Exercise aim: Give again, word for word, the lines below that run from the line with "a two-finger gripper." through the line with "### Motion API". Drop the pictures.

Records drawn from a dataset:
⁂

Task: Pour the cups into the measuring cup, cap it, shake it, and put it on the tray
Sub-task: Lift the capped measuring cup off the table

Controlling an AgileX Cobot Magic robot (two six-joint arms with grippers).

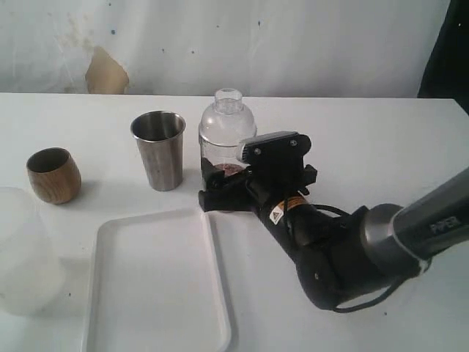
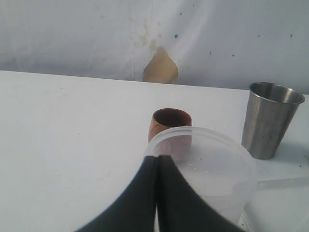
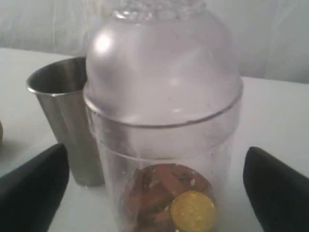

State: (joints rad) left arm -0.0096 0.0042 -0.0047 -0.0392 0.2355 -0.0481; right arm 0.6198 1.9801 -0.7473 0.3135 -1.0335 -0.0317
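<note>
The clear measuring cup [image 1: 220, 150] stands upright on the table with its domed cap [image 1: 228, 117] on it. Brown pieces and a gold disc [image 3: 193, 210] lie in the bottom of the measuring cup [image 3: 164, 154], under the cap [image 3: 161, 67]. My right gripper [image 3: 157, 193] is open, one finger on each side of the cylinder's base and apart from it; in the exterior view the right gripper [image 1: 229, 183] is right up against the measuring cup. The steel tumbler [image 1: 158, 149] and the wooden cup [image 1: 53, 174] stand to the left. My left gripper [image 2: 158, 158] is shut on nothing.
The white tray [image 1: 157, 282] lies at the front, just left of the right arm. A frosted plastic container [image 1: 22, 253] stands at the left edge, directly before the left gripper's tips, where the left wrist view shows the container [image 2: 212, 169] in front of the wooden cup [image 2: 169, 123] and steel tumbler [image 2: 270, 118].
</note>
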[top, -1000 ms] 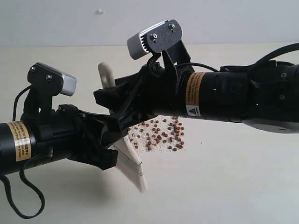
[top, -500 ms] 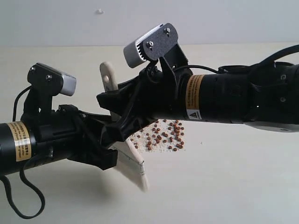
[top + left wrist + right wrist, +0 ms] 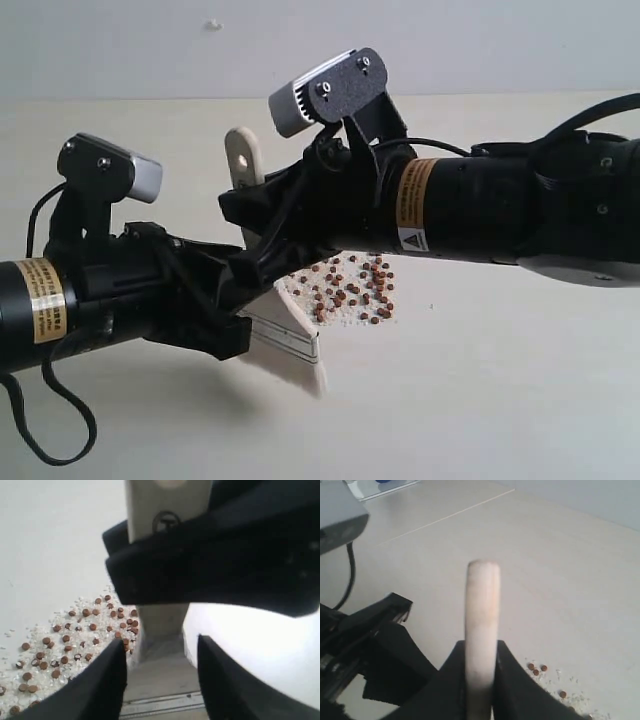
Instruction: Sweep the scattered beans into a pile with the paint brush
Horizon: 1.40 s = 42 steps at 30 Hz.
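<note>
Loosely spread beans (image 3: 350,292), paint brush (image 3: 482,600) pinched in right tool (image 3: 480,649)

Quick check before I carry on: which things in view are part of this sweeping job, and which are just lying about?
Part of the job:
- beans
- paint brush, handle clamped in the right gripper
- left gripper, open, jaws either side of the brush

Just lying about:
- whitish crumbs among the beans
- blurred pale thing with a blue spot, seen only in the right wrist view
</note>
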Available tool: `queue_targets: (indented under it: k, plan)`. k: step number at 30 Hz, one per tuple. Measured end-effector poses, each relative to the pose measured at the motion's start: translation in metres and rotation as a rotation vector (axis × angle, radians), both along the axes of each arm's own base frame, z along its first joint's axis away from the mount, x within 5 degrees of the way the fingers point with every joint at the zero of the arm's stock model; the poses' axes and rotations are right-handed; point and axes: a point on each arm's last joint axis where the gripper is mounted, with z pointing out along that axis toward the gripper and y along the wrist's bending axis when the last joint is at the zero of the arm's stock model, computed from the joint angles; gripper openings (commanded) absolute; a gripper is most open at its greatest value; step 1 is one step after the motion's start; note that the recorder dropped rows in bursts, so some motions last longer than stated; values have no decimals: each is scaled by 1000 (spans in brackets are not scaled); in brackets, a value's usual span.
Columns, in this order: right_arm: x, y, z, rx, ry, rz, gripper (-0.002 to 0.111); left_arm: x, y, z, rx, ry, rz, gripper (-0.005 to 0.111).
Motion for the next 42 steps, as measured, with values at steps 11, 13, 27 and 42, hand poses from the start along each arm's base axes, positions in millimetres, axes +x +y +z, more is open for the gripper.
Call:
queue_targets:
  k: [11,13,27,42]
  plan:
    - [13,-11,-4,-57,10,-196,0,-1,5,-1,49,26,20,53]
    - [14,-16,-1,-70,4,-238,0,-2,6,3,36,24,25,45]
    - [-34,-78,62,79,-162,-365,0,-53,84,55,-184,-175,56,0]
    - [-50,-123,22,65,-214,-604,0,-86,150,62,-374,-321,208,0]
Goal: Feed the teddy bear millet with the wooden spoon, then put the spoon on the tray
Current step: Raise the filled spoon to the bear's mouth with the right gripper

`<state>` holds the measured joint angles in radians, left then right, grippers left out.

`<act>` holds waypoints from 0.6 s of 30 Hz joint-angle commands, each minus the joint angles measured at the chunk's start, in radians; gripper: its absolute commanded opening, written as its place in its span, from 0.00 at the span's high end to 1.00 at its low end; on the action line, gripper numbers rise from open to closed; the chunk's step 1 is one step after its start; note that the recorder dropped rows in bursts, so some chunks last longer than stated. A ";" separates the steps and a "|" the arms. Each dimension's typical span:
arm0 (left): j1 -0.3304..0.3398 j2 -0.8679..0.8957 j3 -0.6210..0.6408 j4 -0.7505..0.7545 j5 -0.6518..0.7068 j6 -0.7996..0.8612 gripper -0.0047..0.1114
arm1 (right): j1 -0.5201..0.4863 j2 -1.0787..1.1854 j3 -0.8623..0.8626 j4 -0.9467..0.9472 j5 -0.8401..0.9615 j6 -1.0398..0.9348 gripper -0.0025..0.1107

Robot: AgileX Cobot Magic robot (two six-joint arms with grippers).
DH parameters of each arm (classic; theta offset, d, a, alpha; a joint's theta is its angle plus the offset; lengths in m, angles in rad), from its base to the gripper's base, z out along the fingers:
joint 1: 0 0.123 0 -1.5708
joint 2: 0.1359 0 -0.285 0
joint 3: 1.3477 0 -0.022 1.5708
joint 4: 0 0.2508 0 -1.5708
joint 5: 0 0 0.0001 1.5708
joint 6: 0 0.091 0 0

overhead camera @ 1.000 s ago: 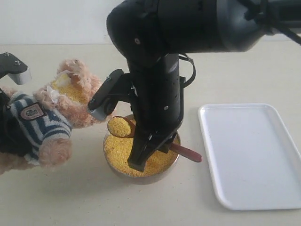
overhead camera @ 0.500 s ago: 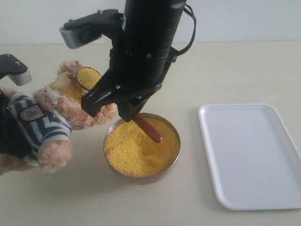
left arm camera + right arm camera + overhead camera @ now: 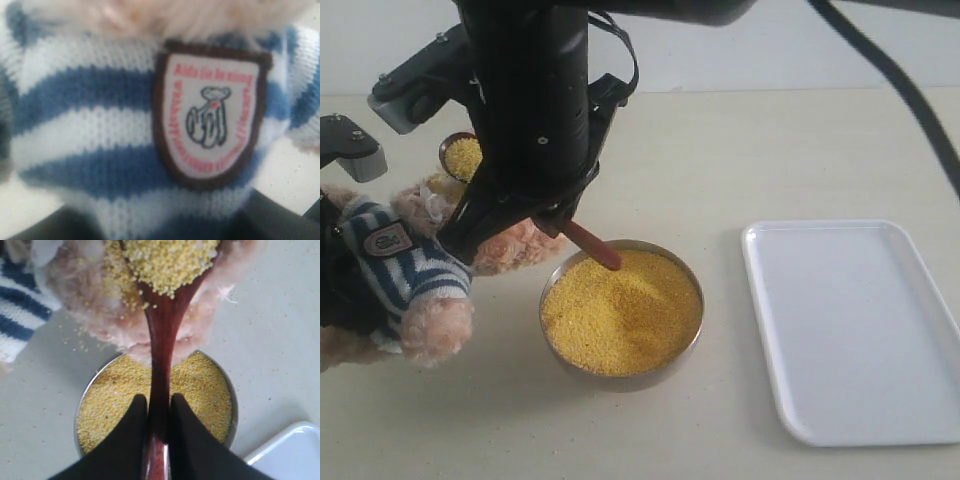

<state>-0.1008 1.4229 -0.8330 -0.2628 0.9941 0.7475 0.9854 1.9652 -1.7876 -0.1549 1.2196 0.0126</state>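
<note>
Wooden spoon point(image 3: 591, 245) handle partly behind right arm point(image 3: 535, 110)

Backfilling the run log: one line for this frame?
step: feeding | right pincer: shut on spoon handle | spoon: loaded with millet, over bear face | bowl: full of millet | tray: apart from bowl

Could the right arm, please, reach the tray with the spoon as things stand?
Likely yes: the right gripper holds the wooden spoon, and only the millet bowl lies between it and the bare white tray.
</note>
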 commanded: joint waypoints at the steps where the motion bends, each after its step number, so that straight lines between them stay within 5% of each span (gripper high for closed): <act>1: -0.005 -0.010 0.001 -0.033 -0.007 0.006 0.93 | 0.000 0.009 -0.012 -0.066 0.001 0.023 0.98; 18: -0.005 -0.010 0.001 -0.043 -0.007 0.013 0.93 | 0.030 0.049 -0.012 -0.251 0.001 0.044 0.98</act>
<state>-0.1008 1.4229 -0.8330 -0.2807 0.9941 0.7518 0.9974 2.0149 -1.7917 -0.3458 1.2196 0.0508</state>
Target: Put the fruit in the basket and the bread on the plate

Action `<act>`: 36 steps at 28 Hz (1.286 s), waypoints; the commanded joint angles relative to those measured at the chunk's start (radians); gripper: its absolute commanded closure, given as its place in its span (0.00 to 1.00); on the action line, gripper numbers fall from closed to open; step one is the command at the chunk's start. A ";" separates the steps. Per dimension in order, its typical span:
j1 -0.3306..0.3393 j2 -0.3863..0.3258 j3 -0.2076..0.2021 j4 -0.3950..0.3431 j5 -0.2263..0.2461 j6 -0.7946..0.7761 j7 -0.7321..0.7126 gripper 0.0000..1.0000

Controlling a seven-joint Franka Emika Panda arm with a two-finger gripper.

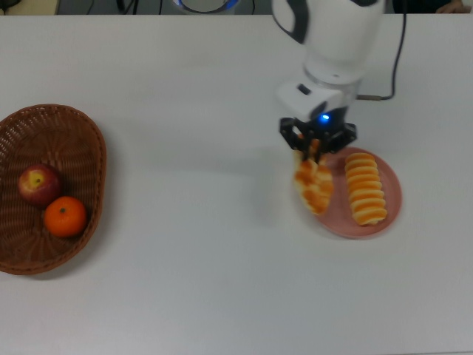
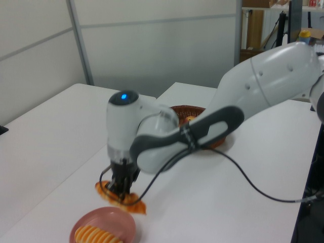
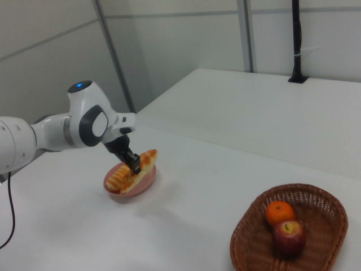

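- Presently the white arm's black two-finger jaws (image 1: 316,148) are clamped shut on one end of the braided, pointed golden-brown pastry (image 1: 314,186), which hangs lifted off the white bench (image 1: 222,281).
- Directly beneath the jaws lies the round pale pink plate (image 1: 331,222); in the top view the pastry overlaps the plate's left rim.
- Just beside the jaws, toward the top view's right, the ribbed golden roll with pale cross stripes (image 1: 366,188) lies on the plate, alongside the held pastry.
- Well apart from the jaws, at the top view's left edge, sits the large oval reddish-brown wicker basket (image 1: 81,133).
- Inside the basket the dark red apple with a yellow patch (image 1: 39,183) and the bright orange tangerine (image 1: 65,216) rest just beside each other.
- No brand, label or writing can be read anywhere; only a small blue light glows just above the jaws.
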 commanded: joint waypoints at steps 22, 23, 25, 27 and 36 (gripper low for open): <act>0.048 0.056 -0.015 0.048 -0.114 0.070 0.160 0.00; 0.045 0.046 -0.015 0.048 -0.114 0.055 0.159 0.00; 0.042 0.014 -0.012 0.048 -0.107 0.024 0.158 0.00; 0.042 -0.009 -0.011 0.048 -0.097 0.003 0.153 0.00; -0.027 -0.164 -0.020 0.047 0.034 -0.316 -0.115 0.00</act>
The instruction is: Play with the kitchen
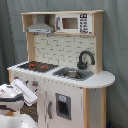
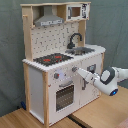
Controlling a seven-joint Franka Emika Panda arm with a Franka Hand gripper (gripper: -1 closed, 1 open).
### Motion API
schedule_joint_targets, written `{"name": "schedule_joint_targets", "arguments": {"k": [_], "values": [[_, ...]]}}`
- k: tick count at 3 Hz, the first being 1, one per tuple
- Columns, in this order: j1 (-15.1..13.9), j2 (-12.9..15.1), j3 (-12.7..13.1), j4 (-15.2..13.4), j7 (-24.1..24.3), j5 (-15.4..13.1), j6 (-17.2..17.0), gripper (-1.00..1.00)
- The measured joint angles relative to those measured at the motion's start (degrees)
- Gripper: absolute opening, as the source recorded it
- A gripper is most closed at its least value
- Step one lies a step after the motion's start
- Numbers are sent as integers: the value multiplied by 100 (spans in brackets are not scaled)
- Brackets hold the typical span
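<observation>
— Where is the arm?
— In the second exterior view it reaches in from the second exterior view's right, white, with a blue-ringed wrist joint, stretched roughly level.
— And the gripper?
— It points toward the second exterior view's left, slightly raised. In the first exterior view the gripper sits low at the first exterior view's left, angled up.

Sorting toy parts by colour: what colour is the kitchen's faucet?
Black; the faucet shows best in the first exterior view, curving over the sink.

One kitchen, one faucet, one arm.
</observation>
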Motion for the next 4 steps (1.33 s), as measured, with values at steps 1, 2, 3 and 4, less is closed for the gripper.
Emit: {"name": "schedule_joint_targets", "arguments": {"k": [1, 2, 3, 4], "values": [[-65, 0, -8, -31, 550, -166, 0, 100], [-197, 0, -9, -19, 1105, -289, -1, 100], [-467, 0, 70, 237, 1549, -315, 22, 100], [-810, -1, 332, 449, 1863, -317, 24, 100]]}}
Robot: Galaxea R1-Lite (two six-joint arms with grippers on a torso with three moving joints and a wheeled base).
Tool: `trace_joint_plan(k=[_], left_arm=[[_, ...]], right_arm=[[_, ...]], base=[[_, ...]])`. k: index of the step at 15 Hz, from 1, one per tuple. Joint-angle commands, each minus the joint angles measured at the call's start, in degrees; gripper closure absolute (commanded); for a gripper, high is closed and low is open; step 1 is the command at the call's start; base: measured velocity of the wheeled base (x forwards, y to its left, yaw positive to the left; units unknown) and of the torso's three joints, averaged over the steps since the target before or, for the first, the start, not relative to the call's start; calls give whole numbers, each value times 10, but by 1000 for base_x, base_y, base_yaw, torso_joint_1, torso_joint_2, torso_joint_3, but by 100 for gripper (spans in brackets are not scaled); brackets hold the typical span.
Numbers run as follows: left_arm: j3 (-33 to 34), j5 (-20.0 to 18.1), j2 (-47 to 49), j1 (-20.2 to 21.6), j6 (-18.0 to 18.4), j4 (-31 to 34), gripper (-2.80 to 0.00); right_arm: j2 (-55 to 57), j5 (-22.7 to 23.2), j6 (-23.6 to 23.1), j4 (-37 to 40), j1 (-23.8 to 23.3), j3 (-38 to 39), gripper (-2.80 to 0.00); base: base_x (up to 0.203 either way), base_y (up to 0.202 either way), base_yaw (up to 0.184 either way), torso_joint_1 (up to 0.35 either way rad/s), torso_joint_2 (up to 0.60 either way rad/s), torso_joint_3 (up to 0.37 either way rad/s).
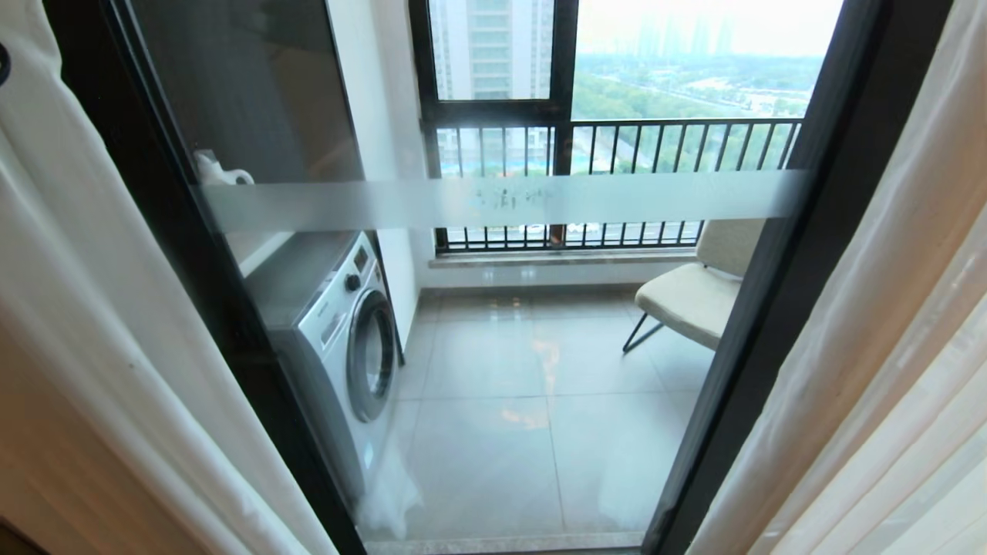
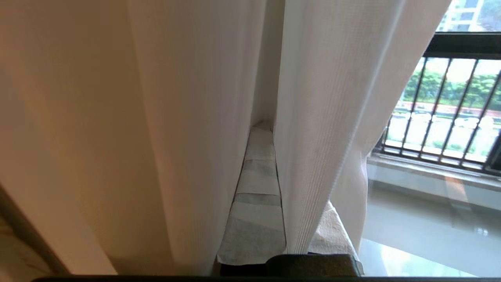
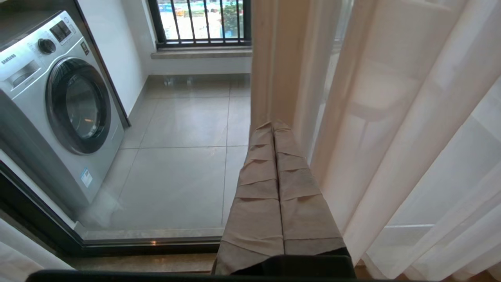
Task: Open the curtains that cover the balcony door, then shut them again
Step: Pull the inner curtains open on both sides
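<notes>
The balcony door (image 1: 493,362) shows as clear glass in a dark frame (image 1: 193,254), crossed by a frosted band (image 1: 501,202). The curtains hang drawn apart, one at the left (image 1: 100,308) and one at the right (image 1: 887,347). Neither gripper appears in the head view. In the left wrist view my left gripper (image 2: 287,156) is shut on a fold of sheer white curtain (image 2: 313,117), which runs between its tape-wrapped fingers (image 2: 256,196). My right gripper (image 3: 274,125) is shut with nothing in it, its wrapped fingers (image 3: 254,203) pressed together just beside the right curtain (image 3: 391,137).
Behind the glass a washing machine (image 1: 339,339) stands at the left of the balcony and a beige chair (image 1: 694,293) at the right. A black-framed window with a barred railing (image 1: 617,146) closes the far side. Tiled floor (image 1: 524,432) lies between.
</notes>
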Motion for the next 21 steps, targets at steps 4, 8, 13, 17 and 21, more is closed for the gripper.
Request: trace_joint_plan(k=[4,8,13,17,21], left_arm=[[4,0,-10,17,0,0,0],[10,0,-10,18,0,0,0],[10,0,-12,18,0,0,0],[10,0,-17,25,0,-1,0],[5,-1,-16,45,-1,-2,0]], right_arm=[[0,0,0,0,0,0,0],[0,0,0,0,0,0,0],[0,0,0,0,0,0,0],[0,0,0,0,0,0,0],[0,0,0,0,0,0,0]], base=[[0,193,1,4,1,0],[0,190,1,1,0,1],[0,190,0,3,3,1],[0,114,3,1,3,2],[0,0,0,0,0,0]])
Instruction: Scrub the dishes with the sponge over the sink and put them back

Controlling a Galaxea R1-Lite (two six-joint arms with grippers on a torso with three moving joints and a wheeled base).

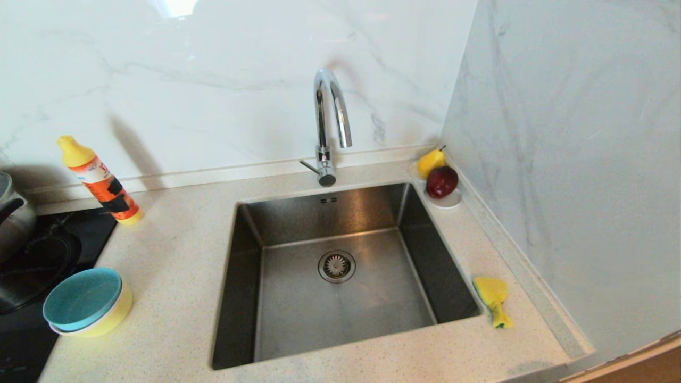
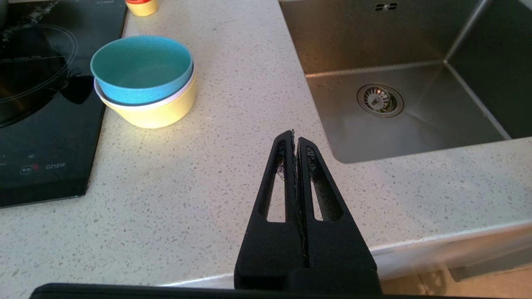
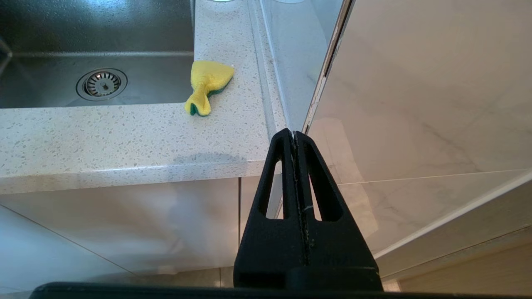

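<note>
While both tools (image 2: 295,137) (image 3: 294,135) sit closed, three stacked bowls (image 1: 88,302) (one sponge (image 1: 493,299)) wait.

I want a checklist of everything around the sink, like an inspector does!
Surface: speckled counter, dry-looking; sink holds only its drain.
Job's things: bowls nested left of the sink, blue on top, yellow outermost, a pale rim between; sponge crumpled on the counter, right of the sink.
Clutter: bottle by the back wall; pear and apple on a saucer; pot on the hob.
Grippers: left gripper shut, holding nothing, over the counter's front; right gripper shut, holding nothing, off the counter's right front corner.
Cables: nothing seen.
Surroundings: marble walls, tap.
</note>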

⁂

Final answer:
Controlling a seven-joint Franka Emika Panda arm with a two-finger gripper.


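- Presently the white arm's black two-finger jaws (image 1: 316,148) are clamped shut on one end of the braided, pointed golden-brown pastry (image 1: 314,186), which hangs lifted off the white bench (image 1: 222,281).
- Directly beneath the jaws lies the round pale pink plate (image 1: 331,222); in the top view the pastry overlaps the plate's left rim.
- Just beside the jaws, toward the top view's right, the ribbed golden roll with pale cross stripes (image 1: 366,188) lies on the plate, alongside the held pastry.
- Well apart from the jaws, at the top view's left edge, sits the large oval reddish-brown wicker basket (image 1: 81,133).
- Inside the basket the dark red apple with a yellow patch (image 1: 39,183) and the bright orange tangerine (image 1: 65,216) rest just beside each other.
- No brand, label or writing can be read anywhere; only a small blue light glows just above the jaws.
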 commanded: joint waypoints at steps 22, 23, 25, 27 and 36 (gripper low for open): <act>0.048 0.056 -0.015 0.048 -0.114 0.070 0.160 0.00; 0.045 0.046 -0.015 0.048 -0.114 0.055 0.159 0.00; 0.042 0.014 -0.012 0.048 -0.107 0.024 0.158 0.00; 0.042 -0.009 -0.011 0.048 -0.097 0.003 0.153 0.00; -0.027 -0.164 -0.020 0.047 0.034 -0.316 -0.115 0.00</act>
The instruction is: Play with the kitchen
Controlling a seven-joint Franka Emika Panda arm with a Franka Hand gripper (gripper: -1 closed, 1 open).
### Motion API

This exercise requires no further work.